Но поскольку Вероника тоже молчала — то ли ей стало стыдно, то ли она рассердилась, а может, не узнала его, — он заговорил наобум, шепотом и почему-то словно спросонья. Это была попытка сломать тишину на другом конце провода — абсолютную
тишину, даже дыхания Вероники не было слышно, — и он снова испугался, что она положит трубку. И продолжал говорить.— …Знаешь, сегодня вечером я был в больнице, навещал нашу секретаршу, бывшую секретаршу, ты ее застала? Товарищ Марга… Я тебе как-то о ней рассказывал, а две недели назад мне поручили навестить ее, дали профсоюзные деньги, чтобы я купил ей лекарство, которого нет в больничной аптеке, хотя… Прости, что я позвонил так поздно, я только что вернулся, знаешь, как ходят теперь автобусы, мне показалось, я ждал целый час, и почему-то я был уверен, что еще не поздно, у меня и теперь сна — ни в одном глазу, если бы ты знала, какая это была женщина и во что она превратилась…
Он сам удивлялся, как естественно выпаливал все это вранье; жалкое вранье, за которое тем не менее не приходилось краснеть, — вранье нейтральное.

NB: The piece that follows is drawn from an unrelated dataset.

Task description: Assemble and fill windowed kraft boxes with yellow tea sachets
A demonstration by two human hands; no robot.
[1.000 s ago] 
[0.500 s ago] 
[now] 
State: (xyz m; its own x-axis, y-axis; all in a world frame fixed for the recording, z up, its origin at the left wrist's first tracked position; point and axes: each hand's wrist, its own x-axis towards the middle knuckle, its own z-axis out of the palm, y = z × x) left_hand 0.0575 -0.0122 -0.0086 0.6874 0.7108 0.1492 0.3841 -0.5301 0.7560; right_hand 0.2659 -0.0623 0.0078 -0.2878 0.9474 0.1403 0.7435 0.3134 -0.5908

— Мне очень жаль… что можно еще сказать, — произнесла Вероника, и голос у нее стал плаксивый — то ли от жалости, то ли спросонья. — Что я могу еще сказать, ты сам знаешь, в жизни всякое бывает…
И возможно, добавила еще что-то, только он не расслышал.
— Я тоже звонила, раньше, когда вернулась из города, — прибавила она уже более холодно, как бы завершая разговор.
— Извини, что я поднял тебя, — торопливо проговорил он, пытаясь удержать ее у телефона.
И поскольку она ничего не ответила (может, не слышала, не поняла его извинений), застенчиво повторил:
— Прости, больше никогда не буду звонить тебе так поздно. Тогда ты завтра сама мне позвони…
Он в ярости кружил по комнате, проклиная себя вполголоса, дергая воротник рубахи, словно она душила его.
Так глупо испортить себе весь вечер и кончить таким разговором! Он поднял бутылку, стоявшую около кресла, и вылил в рот остатки коньяка. Значит, вот оно, его суровое объяснение с Вероникой, это все, на что он способен… Уж лучше — конечно, гораздо лучше — было спуститься к Джине, так и надо было поступить, Вероника заслужила это своим поведением на вечеринке. Можно спуститься к Джине и сейчас — почему бы нет? Впрочем, фильм, должно быть, уже давным-давно кончился. Во всяком случае, если не сегодня, то завтра, есть еще завтрашний день…
И она недурна, вовсе недурна, правда, ей не следовало стягивать свою талию лаковым поясом; бедняжка, по правде сказать, одеваться она не слишком-то умеет, но эту науку можно постичь, тому есть множество примеров, а девушка она славная. И такая сногсшибательная грудь, ведь малютка, тоненькая, обычно такие бывают плоскими, как доска, а у нее грудь величавой матроны — высокой, дородной, крепкотелой…
Все еще пытаясь думать о другом, насильно заставляя себя думать о другом, просто чтобы успокоиться, он разделся — резкими, нетерпеливыми движениями, забрался в постель и погасил свет.
Комната продолжала звенеть тонким, протяжным звоном.
Потом раздражение улеглось, потонуло в хаосе деформированных образов — удлиненные, расплывшиеся, они причудливо переплетались. Засыпаю, подумал он радостно, засыпаю, и тут же заснул.
Когда спишь, все еще ничего, подбадривал он себя, — раз спишь, значит, ничего серьезного не случилось и не о чем тревожиться, говорил он себе; и поэтому, когда был огорчен или просто не в духе, как сегодня, ложился спать рано, в шесть-семь часов, и не вставал до утра. А утром просыпался нормальным человеком. Но сегодня он уже второй раз проснулся, сколько же прошло времени? Ему не хотелось зажигать ночник и смотреть на часы — как бы совсем не проснуться; за окном по-прежнему ночь, сверкающая, плотная. Что его разбудило — шум с улицы? Но было тихо, только все тот же назойливый тонкий звон.